МаПа писала брату: "Я тебе советую поухаживать за Книппер. По-моему, она очень интересна." В своё время предусмотрительная Мария Павловна выбрала брату в невесты Лику Мизинову и всё ещё не отказалась от своего плана, так что Книппер она рассматривала только как развлечение. "Книппер очень милая, - соглашался брат. - Конечно, я глупо делаю, что живу не в Москве."
На Пасху он приехал в Москву. "Помню солнечные, весенние дни, - пишет Книппер, - первый день Пасхи, весёлое смятение колоколов... и в этот день пришёл вдруг к нам Чехов с визитом (то есть, в дом Книппер; она проживала с матерью и родными), - он, никуда и никогда не ходивший в гости."
"В такой же солнечный весенний день мы пошли с ним на выставку картин, смотреть работы Левитана, его друга, и были свидетелями того, как публика не понимала и смеялась над его чудесной картиной "Стога сена в лунном свете".
Работа в Петербурге по переписке рассказов закончилась, и Чехов обеспокоился оплатой. "Матушка, Вы получили с меня не всё. А почтовые расходы? Ведь марок пошло по меньшей мере на 42 рубля. Ведь Вы присылали не бандероли, а тюки!"
В ответ на её сообщение, что она будет в Москве 1 мая проездом в свои Клекотки, он просит уточнить время: "Когда мы увидимся? В воскресение я буду ещё в Москве. Не приедете ли Вы утром ко мне с вокзала пить чай? Если будете с детьми, то заберите и детей. Кофе с булками, со сливками; дам и ветчины."
Но слаще всего была фраза: "Мне нужно повидаться с Вами, чтобы передать на словах, как бесконечно я Вам благодарен, и как, в самом деле, мне хочется повидаться!"
26. В с т р е ч а н а в о к з а л е
Лидия Алексеевна ехала в Клекотки с детьми в сопровождении француженки и горничной, делая пересадку в Москве; в деревне её должны были встретить родные. Между поездами было часа два; за это время надо было накормить всех завтраком в буфете и выхлопотать отдельное купе. Они с Чеховым условились, что он приедет на вокзал.

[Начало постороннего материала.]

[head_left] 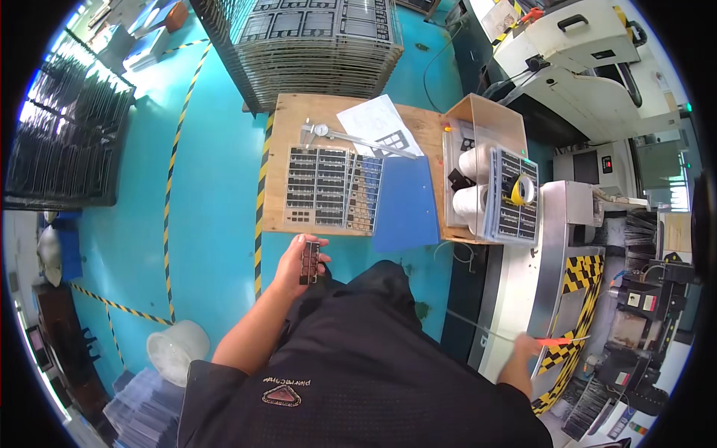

Едва покончив с завтраком, она увидела Антона Павловича. Он шёл с кульком в руке, оглядываясь по сторонам. Нельзя было не заметить, что выглядел он неважно. Заметив семейство Авиловых за столом, он с улыбкой к ним приблизился.
- Смотрите, какие карамельки, - высыпал он свёрток на стол. - Писательские!
На обёртке каждой карамельки был помещён портрет какого-нибудь известного писателя: Тургенева, Толстого, Достоевского.
- А Чехова и Авиловой нет, - посмеивался он, разбирая конфеты. - Странно. Лидия Алексеевна, как вы думаете, удостоимся ли мы когда-нибудь такой почести?
- Удостоитесь, - важно кивнула восьмилетняя Ниночка.